I was on call again last week and Sunday night I used a SQL Profile to fix a performance problem. We rolled out some updates Saturday night and the modified query ran fine in some cases, but others ran for hours. When I got on there were 60 sessions running the bad plan and the load on the system was very high. It took me a while to identify the good plan, but then I found it, put in a SQL Profile, killed the 60 bad sessions, and the problem jobs ran in 2 minutes each. A similar situation came up Monday morning after I went off on call and a coworker took over and he ended up applying another SQL Profile on a similar query.
I spent the past couple of hours doing my typical SQL tuning exercise to see if I could figure out why Sunday’s query sometimes chose the bad plan.
The typical scenario includes these elements:
- Partitioned table with some near empty partitions and a lot of full partitions
- Bind variables used to determine partition choice
In our case we have certain tables that partition data by a code number. Certain numbers were used in the past or for other reasons are not active now. My guess is that the bad plans that we see come from bind variable values that point to the empty partitions. The bad plan works fine with empty partitions but then the optimizer uses it on full partitions and the query spins for hours.

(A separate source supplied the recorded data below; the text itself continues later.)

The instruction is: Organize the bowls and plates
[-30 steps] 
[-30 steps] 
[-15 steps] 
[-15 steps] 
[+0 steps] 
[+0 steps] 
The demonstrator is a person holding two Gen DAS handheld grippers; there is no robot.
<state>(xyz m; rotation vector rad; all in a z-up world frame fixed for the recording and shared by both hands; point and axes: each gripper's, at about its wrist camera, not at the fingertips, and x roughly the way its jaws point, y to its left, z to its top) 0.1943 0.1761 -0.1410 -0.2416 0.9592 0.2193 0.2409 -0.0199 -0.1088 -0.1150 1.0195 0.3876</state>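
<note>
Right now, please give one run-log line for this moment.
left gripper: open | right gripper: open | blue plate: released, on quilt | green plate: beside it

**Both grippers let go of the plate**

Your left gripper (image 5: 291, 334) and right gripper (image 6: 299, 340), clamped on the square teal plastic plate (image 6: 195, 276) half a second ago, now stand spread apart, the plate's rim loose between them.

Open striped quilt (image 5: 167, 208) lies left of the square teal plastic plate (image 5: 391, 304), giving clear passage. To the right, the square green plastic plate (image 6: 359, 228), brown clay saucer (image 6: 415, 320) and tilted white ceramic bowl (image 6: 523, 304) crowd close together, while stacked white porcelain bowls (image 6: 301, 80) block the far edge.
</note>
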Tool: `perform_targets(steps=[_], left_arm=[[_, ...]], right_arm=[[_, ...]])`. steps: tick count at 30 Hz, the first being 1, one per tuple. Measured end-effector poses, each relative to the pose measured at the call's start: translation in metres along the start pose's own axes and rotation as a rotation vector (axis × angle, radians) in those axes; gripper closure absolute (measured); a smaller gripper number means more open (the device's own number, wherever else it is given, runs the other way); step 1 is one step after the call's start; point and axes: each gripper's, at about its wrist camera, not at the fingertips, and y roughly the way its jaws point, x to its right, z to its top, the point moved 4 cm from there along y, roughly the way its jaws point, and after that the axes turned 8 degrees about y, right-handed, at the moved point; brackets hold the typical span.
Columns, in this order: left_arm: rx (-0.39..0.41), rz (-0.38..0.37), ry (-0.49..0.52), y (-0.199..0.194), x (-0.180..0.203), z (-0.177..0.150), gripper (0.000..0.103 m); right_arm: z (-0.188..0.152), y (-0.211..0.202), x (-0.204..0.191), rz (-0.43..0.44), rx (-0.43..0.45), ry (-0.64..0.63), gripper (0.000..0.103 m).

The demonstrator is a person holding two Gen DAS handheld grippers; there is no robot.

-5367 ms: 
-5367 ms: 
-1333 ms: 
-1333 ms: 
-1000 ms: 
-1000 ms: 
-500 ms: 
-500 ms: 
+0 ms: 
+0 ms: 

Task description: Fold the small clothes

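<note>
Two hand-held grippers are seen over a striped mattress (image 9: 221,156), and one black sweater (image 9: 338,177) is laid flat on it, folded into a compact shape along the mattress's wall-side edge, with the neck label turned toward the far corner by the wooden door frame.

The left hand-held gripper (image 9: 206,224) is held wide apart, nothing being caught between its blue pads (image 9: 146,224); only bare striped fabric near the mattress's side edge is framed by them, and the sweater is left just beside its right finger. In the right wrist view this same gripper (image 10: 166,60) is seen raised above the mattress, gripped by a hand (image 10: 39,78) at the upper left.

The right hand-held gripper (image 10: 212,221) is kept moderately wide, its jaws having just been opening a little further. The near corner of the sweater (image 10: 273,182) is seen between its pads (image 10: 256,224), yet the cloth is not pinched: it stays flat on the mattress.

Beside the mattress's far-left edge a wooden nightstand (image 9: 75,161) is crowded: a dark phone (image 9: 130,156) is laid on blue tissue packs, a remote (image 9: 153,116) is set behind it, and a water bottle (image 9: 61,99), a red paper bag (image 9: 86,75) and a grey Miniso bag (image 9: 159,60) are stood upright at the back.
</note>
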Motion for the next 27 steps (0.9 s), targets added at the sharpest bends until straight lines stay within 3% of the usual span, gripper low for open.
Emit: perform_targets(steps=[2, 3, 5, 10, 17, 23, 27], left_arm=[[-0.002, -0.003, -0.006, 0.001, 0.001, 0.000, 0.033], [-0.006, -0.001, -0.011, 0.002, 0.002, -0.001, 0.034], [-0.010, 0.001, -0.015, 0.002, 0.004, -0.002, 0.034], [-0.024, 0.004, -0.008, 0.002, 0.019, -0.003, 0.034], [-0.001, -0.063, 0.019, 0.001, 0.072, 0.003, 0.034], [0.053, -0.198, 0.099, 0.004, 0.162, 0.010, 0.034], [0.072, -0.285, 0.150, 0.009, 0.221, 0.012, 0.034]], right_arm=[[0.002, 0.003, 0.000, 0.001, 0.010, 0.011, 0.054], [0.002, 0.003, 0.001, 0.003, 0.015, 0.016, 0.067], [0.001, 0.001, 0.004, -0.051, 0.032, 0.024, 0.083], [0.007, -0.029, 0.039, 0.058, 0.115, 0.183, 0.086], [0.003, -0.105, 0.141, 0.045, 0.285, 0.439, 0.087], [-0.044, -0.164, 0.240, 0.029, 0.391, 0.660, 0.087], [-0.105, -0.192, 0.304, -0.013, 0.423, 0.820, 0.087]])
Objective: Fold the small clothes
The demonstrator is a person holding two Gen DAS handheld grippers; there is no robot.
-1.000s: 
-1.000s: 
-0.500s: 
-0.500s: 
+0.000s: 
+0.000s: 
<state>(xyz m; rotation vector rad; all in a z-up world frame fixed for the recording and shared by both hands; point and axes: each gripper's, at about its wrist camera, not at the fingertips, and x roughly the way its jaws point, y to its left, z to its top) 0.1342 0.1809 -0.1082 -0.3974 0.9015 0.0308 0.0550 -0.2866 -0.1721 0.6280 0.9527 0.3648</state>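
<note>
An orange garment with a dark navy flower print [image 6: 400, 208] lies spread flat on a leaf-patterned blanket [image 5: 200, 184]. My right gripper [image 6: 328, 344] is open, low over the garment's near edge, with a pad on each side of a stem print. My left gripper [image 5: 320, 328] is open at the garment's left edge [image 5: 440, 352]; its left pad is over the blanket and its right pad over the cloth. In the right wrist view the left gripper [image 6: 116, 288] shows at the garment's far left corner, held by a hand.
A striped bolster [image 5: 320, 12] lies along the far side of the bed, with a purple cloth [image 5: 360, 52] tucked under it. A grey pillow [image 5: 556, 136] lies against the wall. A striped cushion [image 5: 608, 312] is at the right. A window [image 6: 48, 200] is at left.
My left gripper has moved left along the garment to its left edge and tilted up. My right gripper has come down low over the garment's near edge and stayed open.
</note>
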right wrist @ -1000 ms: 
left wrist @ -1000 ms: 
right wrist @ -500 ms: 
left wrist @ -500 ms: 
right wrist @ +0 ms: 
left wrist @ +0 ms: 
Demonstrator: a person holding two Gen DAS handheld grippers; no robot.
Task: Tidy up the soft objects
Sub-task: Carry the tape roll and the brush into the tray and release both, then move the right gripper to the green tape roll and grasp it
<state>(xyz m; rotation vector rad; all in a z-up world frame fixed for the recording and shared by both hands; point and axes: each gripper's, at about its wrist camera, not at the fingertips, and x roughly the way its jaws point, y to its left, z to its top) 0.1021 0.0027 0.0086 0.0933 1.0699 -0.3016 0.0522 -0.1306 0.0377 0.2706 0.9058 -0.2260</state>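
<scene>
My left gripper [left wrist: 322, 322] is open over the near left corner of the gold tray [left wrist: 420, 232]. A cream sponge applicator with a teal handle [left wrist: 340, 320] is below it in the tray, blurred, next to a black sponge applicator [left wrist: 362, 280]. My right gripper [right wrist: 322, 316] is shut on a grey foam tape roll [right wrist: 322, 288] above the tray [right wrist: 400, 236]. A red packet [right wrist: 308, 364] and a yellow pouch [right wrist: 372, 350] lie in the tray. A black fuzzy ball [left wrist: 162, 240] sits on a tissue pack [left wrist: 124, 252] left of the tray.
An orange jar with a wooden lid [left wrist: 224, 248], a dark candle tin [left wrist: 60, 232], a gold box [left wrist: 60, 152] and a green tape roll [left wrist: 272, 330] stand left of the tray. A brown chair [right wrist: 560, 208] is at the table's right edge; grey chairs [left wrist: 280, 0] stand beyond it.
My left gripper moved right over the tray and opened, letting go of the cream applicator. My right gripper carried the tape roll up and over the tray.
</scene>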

I started to research this further to see if I could come up with a better fix than putting in SQL Profiles but did not get very far. I thought I would just pass this post along as is.
Bobby
P.S. I originally wrote this June 4th, but decided to just publish as is today.
Have used similar approach many times to get the plan(s) that work well but the good and bad of SQL Profiles is they don’t promise a specific plan. I have at times put in a SQL Profile and then let it cook for a bit and find the plan(s) that work well and put them into a SQL_PLAN_BASELINE to keep the plan from straying off the good path.
Thank you for your comment Rich. I like hearing how other people are handling the same type of situation.